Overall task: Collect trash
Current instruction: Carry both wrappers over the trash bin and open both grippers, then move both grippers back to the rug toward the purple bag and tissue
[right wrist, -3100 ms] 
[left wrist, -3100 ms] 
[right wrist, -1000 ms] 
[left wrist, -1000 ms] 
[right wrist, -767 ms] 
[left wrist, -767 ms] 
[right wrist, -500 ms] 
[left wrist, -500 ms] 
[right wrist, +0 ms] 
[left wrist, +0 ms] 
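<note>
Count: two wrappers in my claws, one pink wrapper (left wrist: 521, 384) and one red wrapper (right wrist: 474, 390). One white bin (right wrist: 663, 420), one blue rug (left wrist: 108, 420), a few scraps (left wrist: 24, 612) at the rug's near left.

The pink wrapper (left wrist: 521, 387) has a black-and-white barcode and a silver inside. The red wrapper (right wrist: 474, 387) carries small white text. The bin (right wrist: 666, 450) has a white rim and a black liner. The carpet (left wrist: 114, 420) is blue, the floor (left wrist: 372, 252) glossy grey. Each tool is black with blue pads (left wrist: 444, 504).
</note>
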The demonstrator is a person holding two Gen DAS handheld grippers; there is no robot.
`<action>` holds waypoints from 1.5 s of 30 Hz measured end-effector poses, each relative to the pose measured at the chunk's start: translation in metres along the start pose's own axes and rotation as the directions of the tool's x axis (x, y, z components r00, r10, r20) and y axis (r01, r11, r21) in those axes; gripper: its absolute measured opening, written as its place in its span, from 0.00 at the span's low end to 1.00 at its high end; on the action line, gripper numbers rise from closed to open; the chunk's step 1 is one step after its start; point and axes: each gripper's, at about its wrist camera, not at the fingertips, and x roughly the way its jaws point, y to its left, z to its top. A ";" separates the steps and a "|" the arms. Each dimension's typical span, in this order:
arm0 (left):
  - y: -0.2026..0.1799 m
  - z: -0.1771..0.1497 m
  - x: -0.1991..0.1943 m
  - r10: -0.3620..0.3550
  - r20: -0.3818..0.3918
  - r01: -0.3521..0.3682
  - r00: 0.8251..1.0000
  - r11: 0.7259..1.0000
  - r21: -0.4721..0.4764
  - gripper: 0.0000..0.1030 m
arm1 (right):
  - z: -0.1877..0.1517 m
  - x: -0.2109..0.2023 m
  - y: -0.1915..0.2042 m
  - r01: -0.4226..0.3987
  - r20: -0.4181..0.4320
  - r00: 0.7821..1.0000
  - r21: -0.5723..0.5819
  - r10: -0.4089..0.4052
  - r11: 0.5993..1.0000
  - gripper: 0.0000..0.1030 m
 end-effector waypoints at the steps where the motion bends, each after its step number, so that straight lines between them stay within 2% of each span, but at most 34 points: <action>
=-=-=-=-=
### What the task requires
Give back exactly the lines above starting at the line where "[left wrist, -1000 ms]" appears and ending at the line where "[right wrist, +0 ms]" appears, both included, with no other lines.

### Your solution
[left wrist, -1000 ms] 
[right wrist, -767 ms] 
[left wrist, -767 ms] 
[right wrist, -500 ms] 
[left wrist, -500 ms] 
[right wrist, +0 ms] 

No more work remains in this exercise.